Es ist 05.30 Uhr Morgens. Ich liege hellwach im Schlafsack und höre die gefiederten Freunde ihr Morgenlied anstimmen. Dies ist das einzige Geräusch welches auf dem ganzen Zeltplatz zu hören ist. Falsch, von irgendwoher dringt noch ein leises Schnarchen durch die Zeltwand an mein Ohr. Ich drehe mich auf die Seite und versuche nochmals einzuschlafen. Erinnerungen nehmen meinen Geist gefangen und bald schon sehe ich Sandras fröhliches Gesicht, höre ihr herzhaftes Lachen. Nie mehr, fährt mir durch den Kopf, nie mehr werde ich diese geliebte Stimme hören dürfen. Eine zentnerschwere Last legt sich auf meine Brust und macht mir das Atmen schwer. In meinem Innern tobt ein Sturm. Es fühlt sich an, als würden meterhohe Wellen von innen an meinen Körper schlagen und er müsste durch ihre Wucht auseinander brechen. Alles wird durcheinander gewirbelt und von unten nach oben gespült.

Ich drehe mich wieder auf den Rücken, öffne den Reissverschluss und schäle mich aus dem Schlafsack. Noch im Liegen ziehe ich mir die Velokleider an die neben meiner Schlafmatte liege. Mehr hat nicht Platz in meinem 1-Mann Zelt. Den Schlafsack stopfe ich in den Transportsack und die Schlafmatte wird zusammengerollt. Nun verlasse ich das vom nächtlichen Tau durchnässte Zelt. Für die Morgentoilette, nasses Zelt abbrechen, Packen und Aufladen brauche ich keine 20 Minuten und schon verlasse ich den noch in tiefem Schlaf versunkenen Zeltplatz. Ein Blick auf die Karte zeigt mit die Richtung des einzuschlagenden Weges. Wie lange bin ich eigentlich schon unterwegs. Ohne nachzurechnen hätte ich es nicht einmal sagen können. 10 Tage vielleicht oder sind es schon 12. Eigentlich interessiert es mich gar nicht und so lasse ich die bereits angehobenen Hand wieder auf die Lenkstange sinken ohne auf die Uhr zu sehen.
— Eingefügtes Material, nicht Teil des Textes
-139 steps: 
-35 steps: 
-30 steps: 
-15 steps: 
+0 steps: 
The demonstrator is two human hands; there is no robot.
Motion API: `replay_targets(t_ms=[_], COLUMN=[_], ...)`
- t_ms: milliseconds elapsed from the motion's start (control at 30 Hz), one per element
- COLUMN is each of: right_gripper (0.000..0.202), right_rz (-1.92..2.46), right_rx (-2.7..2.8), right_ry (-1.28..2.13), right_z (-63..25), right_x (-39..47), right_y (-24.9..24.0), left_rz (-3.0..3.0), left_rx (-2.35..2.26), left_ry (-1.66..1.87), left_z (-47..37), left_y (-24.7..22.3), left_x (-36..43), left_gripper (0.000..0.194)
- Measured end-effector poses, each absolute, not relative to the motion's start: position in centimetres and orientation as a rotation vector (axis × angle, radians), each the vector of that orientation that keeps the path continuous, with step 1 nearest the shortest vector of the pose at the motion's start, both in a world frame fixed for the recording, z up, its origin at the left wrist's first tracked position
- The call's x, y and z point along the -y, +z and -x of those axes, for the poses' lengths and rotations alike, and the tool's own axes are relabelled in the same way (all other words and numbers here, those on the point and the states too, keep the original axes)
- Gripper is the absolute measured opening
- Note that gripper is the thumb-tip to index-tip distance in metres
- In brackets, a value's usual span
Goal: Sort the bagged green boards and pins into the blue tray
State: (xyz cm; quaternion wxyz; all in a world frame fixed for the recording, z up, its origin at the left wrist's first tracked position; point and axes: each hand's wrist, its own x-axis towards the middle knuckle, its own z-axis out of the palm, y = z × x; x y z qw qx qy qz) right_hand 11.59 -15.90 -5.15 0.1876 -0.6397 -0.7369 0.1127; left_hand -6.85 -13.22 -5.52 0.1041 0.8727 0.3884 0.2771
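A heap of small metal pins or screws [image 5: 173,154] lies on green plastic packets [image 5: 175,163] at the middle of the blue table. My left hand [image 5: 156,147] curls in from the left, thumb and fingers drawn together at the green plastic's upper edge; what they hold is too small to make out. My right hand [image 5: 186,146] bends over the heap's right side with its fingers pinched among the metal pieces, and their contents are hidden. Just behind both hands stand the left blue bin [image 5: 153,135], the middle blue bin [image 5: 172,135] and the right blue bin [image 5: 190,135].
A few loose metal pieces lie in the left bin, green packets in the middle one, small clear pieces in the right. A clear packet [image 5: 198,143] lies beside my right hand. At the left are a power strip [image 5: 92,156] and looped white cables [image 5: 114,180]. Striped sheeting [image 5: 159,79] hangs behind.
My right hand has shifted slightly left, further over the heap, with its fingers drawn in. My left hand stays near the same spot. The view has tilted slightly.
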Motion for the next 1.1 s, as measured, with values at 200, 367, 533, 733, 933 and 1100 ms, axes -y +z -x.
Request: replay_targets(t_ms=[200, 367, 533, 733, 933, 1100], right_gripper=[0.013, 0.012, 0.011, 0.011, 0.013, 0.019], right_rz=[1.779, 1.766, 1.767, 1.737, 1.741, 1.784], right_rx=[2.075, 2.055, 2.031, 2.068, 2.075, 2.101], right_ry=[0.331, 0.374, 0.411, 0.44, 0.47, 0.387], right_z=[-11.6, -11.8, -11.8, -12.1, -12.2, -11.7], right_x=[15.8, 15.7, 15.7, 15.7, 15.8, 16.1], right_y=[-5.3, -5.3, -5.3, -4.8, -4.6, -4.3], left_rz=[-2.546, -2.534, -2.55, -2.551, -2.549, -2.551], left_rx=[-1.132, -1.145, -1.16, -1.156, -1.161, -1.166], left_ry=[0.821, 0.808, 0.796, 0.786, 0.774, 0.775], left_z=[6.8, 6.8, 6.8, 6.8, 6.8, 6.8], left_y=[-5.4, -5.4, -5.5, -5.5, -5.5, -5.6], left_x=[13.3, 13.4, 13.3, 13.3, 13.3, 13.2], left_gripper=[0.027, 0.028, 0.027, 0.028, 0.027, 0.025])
Die Reise verläuft nicht so wie ich es mir gedacht hatte. Im Gegensatz zu meiner Reise nach Santiago vom letzten Jahr wollte ich es diesmal gemütlicher angehen, dem Weg und der Umgebung mehr Aufmerksamkeit schenken. Aber kaum war ich gestartet hatten mich die genau gleichen Gefühle wie vor einem Jahr wieder fest im Griff. Fast war es so, als hätte ich zwischen meiner letzten Reise und Jetzt gerade mal einige Wochen Rast gemacht und setze jetzt meine Fahrt wieder fort. Die Gedanken, die Gefühle, die Rastlosigkeit alles wie gehabt. Nichts hatte sich geändert. So fuhr ich Gedankenversunken Kilometer um Kilometer so schnell meine Konstitution dies zuliess, ich musste, sonst hatte ich keine Ruhe. Erst nach 2 bis 3 Stunden Fahrt konnte ich eine erste Pause einlegen. Meistens wenn ich gerade eine Ortschaft erreichte und eine geöffnete Bar vorfand. Nach einem "Grand Cafe au Lait" das morgendliche Standartgetränk und meistens einer Banane wenn ich welche hatte, ging’s wieder weiter.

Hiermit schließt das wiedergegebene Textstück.